Reproduce the entries below exactly, but only from the line containing "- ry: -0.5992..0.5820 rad" to the line containing "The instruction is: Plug", inclusive.

BEGIN Data extract

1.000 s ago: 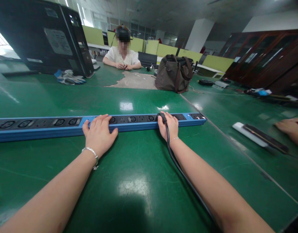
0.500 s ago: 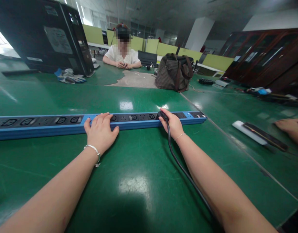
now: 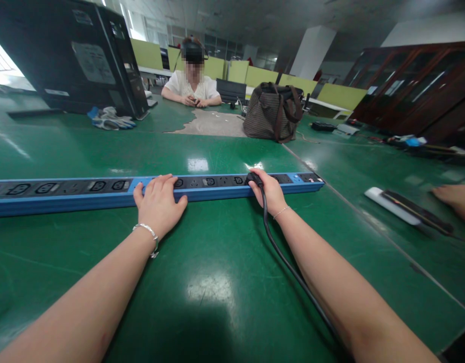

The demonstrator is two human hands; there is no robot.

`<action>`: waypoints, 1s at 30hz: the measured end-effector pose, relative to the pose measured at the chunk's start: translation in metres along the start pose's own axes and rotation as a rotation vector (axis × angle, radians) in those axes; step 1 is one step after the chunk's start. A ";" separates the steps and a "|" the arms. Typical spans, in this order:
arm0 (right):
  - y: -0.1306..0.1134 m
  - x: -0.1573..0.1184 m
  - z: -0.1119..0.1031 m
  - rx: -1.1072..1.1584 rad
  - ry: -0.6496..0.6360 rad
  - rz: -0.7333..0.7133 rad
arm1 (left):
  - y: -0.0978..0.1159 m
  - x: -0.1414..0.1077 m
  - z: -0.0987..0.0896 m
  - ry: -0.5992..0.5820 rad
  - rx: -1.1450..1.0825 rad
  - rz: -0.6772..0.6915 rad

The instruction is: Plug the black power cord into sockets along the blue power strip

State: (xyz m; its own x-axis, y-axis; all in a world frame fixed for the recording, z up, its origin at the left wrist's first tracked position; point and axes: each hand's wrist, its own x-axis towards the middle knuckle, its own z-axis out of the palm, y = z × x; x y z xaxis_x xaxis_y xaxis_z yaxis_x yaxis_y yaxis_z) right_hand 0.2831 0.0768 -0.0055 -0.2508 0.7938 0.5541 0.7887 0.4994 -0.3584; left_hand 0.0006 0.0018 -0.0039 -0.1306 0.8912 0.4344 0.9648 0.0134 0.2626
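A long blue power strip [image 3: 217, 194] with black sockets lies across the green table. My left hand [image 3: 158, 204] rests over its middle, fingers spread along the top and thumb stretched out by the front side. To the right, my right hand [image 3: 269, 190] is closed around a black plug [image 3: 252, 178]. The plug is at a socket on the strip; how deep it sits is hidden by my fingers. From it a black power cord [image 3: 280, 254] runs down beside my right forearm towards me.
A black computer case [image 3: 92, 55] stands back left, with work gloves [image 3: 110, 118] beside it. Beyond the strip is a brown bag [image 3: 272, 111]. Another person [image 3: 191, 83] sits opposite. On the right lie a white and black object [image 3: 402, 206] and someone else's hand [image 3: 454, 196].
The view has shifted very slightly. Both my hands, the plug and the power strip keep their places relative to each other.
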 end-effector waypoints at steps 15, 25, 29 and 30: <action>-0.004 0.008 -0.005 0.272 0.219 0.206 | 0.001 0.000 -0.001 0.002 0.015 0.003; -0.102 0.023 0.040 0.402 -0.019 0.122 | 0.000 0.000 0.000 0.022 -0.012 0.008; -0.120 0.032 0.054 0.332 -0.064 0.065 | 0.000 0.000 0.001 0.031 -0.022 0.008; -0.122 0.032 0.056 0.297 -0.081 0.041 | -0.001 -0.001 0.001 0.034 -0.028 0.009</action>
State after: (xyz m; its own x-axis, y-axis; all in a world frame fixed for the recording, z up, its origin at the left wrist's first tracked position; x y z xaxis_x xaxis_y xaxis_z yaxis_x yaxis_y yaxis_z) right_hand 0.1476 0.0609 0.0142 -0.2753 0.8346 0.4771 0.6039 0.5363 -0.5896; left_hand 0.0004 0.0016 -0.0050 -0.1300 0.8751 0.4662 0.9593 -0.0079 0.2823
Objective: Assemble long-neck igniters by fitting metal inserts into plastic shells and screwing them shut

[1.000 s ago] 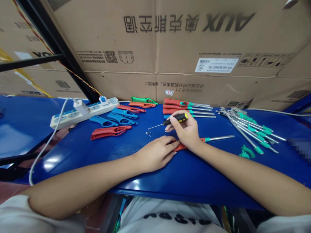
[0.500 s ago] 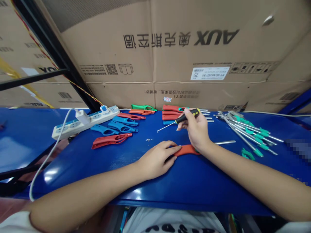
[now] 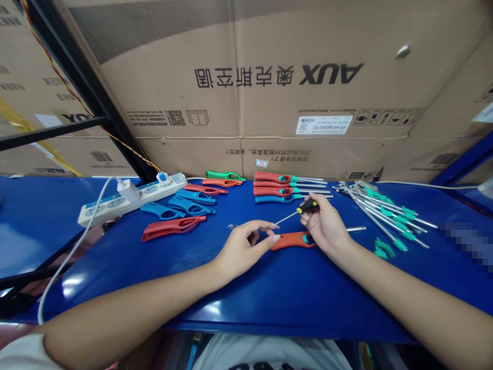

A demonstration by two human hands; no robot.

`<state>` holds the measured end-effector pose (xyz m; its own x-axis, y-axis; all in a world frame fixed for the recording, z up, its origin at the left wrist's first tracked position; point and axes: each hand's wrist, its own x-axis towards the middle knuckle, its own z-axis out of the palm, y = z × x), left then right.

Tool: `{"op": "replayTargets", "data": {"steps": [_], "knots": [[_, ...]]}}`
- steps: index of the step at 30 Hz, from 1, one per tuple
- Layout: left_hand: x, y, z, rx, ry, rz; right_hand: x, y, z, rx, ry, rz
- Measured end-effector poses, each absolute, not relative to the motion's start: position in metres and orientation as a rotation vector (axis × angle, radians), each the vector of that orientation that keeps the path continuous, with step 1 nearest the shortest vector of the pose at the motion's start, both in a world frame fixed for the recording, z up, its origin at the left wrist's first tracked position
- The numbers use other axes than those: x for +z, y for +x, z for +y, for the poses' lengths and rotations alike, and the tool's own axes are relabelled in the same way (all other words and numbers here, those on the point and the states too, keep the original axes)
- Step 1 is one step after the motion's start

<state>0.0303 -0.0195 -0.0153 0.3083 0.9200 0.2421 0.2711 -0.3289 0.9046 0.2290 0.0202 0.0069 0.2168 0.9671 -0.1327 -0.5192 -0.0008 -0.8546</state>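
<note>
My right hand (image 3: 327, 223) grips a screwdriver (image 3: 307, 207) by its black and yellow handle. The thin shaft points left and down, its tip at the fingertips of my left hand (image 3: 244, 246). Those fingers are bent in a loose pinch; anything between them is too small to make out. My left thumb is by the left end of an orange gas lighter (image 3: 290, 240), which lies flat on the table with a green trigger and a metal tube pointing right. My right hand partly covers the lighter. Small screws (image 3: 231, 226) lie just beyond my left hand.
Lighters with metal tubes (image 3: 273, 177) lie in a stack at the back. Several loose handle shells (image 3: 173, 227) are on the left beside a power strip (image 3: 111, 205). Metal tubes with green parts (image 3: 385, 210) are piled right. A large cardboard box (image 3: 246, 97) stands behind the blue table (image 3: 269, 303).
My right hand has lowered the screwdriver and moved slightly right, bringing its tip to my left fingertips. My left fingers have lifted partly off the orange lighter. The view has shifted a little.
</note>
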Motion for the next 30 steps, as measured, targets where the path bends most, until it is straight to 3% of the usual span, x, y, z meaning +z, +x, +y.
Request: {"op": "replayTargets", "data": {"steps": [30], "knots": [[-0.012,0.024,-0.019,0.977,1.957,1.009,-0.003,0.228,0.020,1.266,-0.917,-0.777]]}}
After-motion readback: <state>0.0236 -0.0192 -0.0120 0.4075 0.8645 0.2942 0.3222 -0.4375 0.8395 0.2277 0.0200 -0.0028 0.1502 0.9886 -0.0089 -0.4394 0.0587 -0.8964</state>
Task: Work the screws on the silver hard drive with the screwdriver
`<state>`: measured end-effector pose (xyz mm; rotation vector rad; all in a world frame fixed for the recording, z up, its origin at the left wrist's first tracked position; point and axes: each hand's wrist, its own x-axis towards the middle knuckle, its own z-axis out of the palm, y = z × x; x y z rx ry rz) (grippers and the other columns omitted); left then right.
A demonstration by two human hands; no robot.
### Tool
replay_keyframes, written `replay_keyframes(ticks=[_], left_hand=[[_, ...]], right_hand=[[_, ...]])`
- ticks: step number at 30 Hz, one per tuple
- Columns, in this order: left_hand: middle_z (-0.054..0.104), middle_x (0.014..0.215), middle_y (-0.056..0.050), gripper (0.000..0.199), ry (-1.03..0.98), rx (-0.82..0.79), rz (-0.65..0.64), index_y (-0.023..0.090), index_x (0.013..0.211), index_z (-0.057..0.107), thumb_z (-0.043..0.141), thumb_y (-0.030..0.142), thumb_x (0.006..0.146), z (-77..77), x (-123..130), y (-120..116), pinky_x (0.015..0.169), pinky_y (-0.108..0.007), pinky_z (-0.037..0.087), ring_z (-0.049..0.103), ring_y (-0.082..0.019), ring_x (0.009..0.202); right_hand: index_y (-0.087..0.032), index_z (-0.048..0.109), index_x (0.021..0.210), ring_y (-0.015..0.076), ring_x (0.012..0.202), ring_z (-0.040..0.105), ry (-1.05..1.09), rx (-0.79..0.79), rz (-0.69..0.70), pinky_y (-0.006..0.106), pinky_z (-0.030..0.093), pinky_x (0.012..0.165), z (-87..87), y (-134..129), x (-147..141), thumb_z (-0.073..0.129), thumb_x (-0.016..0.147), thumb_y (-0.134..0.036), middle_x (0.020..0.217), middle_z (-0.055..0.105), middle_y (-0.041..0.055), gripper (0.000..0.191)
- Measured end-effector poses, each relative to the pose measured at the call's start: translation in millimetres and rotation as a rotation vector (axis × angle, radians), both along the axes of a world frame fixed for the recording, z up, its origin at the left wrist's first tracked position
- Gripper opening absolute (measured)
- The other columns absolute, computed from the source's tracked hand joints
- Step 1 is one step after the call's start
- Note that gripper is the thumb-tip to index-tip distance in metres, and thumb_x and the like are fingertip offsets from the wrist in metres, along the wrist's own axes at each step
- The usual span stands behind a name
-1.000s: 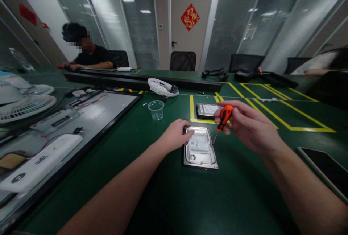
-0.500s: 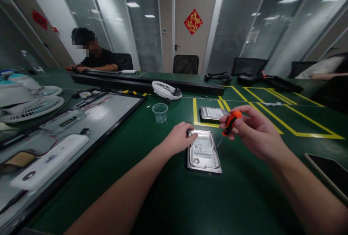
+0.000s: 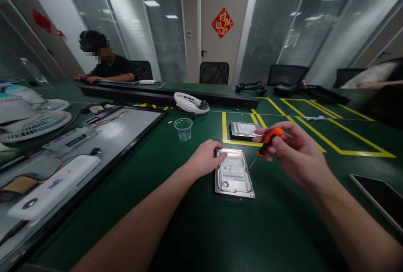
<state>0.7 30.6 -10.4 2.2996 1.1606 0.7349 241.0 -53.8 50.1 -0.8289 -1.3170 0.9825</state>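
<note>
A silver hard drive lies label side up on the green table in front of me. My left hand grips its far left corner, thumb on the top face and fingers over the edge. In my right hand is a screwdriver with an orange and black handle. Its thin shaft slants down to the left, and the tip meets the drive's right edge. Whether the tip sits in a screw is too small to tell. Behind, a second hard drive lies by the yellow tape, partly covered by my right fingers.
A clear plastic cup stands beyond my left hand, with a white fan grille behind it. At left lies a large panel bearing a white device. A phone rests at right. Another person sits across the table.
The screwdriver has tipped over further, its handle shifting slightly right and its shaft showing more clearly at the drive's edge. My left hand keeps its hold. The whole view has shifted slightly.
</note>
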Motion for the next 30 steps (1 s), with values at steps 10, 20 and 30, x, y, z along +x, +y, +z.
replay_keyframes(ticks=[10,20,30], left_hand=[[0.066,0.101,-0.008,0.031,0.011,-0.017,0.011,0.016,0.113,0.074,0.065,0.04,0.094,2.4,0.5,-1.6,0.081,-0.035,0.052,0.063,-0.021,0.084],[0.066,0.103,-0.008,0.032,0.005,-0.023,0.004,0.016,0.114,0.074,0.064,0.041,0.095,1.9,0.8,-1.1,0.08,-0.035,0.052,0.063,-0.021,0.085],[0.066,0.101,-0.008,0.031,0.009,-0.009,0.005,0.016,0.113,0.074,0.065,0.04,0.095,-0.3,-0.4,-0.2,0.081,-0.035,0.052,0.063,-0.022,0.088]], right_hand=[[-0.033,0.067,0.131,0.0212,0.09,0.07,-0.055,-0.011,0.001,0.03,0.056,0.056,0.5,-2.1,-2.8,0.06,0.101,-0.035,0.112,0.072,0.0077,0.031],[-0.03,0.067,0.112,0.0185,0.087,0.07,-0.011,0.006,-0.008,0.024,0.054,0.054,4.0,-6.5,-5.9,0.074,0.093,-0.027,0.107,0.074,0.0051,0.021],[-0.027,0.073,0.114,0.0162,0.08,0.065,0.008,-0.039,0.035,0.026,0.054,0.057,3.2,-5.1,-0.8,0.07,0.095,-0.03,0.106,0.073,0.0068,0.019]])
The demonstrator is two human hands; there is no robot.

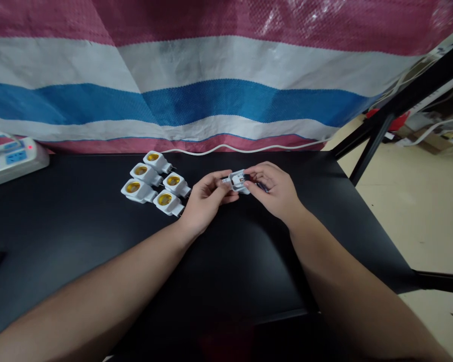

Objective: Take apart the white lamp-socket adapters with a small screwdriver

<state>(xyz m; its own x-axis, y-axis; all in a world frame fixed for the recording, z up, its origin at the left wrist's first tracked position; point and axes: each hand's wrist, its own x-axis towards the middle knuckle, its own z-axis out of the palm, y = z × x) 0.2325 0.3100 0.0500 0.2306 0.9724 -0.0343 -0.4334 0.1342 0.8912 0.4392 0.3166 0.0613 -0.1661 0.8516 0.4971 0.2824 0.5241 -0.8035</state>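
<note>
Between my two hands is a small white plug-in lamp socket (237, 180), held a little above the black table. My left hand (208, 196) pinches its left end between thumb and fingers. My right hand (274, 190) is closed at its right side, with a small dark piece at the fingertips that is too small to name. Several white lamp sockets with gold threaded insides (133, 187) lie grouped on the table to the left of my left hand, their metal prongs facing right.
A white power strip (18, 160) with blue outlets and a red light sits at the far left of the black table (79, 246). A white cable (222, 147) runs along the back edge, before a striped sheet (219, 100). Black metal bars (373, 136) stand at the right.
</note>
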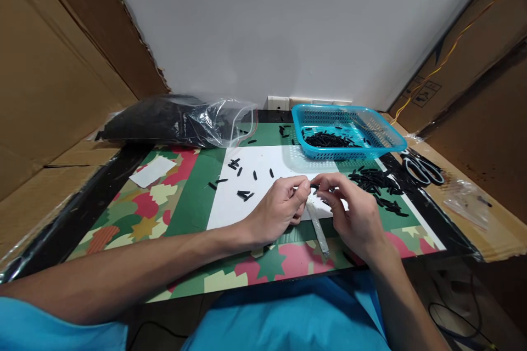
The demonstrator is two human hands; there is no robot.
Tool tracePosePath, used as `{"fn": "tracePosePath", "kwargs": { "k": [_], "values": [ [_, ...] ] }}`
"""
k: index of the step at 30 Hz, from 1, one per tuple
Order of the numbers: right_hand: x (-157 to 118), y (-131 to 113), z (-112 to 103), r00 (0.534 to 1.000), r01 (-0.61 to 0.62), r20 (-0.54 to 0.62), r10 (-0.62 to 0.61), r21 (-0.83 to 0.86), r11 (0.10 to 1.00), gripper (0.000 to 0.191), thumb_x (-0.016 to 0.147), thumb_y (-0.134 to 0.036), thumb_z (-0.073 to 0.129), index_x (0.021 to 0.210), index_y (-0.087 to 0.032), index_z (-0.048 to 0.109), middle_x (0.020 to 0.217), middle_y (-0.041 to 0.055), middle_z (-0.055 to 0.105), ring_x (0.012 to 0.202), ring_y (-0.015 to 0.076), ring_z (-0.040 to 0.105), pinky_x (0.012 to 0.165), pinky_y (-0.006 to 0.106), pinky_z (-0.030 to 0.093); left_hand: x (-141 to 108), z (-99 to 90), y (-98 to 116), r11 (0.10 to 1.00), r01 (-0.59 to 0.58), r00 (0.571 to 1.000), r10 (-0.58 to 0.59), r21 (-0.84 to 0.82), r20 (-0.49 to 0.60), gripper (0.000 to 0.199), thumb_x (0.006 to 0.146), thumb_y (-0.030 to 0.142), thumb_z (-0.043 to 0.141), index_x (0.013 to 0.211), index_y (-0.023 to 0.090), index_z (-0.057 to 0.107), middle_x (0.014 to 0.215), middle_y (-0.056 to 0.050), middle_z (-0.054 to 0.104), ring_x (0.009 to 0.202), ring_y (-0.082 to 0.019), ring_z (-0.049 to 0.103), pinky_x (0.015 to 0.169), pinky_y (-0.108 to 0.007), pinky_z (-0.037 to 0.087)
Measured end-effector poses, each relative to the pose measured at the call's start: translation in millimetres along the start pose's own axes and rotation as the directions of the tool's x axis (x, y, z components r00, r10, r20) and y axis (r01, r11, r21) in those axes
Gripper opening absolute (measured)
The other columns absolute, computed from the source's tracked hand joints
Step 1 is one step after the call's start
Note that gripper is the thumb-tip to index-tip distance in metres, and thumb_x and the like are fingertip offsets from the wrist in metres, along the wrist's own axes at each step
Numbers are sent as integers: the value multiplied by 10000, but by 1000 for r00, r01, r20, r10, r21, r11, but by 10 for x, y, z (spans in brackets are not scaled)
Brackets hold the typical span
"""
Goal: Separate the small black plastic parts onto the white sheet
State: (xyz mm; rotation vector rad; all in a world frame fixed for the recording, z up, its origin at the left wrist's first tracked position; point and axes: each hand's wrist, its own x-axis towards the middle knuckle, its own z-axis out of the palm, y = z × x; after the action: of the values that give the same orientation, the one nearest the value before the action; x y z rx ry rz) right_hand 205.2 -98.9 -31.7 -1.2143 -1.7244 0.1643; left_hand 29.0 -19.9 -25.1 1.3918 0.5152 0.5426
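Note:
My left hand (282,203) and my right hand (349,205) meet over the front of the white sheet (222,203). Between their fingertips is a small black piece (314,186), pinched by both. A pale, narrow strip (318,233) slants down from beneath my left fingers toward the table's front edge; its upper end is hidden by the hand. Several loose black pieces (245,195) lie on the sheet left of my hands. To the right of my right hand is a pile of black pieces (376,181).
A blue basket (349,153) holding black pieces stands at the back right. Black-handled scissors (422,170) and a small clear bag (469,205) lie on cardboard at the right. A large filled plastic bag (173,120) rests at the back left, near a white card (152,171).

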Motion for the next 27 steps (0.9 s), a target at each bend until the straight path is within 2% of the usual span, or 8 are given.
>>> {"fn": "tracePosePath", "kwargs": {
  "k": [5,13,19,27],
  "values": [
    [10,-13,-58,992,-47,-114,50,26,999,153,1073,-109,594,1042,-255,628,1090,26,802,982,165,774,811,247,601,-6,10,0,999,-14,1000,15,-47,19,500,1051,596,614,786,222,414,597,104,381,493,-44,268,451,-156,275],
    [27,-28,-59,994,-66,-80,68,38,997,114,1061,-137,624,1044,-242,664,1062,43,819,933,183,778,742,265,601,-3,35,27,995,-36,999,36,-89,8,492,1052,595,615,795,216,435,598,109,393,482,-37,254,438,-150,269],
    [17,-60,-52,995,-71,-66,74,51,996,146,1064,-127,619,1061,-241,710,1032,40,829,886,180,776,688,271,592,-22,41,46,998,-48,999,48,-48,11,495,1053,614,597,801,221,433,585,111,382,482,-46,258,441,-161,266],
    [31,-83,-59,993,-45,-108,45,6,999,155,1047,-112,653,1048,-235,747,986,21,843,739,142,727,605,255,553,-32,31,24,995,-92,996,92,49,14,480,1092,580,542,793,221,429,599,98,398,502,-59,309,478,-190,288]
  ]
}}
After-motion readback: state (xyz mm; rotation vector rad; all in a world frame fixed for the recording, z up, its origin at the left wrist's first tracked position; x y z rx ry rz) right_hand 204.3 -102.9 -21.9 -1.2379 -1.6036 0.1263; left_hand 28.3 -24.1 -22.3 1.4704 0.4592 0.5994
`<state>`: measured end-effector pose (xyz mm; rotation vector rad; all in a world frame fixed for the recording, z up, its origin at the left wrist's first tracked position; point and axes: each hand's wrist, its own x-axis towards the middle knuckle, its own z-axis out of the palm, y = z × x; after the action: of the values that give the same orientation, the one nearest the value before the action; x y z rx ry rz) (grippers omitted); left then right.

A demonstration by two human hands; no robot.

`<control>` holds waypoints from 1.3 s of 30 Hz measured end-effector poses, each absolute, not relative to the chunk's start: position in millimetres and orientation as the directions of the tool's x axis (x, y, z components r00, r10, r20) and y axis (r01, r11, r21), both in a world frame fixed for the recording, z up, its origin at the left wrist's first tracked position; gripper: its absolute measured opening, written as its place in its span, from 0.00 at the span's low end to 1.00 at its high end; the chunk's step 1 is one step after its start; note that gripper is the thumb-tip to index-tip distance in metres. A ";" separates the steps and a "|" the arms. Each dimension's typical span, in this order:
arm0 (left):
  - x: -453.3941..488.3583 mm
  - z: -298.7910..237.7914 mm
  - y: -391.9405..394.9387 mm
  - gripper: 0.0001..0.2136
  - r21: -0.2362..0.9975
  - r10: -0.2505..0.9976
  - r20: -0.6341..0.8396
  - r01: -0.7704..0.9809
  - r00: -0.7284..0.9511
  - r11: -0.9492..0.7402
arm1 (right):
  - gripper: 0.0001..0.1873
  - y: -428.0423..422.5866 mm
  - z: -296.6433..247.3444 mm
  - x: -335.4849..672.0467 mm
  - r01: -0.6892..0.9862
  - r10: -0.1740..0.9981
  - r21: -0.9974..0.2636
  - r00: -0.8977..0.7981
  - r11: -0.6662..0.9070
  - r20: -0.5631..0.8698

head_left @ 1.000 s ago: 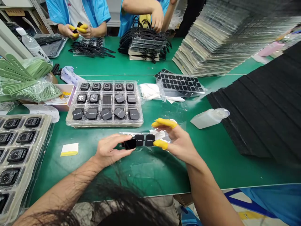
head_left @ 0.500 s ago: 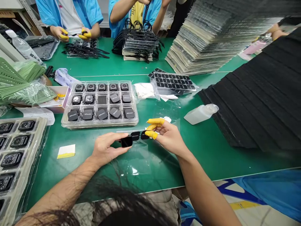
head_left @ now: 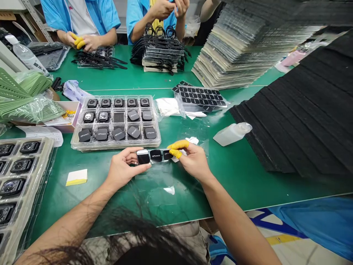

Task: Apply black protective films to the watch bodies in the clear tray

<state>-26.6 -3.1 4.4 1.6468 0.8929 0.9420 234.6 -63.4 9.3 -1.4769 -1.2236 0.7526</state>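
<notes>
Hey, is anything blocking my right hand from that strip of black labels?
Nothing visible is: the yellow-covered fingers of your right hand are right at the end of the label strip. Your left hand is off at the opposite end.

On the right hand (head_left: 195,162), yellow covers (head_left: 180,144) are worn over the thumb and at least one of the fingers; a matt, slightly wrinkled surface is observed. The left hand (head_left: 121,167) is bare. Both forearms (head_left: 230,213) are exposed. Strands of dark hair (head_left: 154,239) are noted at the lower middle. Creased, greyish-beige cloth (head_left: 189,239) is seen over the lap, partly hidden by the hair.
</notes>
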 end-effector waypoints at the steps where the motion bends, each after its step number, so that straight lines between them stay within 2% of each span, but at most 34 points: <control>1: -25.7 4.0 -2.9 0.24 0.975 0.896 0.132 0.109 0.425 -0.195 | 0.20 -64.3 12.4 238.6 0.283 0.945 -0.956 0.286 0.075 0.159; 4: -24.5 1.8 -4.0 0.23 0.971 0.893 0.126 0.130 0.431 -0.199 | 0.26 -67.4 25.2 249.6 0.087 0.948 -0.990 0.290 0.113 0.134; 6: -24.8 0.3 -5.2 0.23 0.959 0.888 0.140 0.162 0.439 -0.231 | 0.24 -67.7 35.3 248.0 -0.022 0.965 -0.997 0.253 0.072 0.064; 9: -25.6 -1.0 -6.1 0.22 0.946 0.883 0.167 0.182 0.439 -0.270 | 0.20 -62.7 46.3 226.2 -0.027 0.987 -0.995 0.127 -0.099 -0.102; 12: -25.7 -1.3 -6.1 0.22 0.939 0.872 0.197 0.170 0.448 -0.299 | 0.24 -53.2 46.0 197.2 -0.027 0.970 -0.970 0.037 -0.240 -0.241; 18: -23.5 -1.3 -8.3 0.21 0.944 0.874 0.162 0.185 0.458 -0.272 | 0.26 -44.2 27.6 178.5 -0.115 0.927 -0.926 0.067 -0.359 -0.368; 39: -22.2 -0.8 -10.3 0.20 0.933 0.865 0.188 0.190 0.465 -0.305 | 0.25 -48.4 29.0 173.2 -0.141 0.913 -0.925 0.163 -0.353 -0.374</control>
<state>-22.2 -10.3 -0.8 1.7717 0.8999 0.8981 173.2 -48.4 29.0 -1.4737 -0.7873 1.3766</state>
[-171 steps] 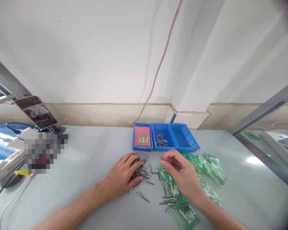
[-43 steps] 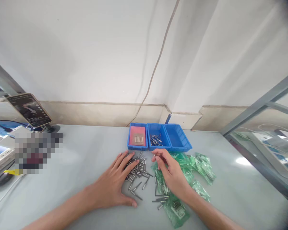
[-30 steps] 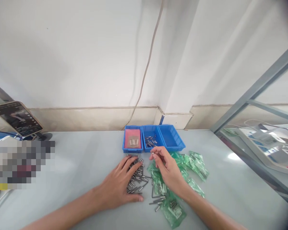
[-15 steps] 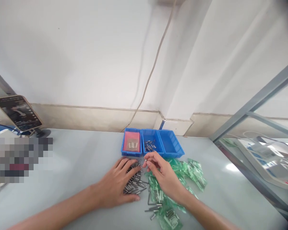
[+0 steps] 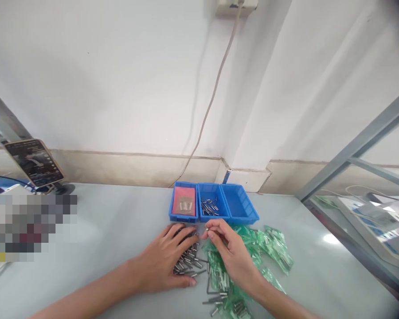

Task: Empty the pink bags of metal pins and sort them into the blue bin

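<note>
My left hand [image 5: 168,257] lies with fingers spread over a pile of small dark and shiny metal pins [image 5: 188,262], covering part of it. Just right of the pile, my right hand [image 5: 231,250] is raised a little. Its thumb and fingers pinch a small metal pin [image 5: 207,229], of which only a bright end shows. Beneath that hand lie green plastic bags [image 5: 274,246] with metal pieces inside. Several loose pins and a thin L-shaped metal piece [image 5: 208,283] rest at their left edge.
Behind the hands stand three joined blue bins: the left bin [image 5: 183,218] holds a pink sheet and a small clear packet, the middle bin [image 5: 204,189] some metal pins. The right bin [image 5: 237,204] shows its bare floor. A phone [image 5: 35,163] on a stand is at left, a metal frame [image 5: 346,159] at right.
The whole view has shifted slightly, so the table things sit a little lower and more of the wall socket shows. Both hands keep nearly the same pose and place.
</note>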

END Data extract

→ Problem solution:
  - ry: -0.5992..0.5820 rad
  - rx: -1.1450..1.0825 rad
  - rz: -0.6772..0.6915 rad

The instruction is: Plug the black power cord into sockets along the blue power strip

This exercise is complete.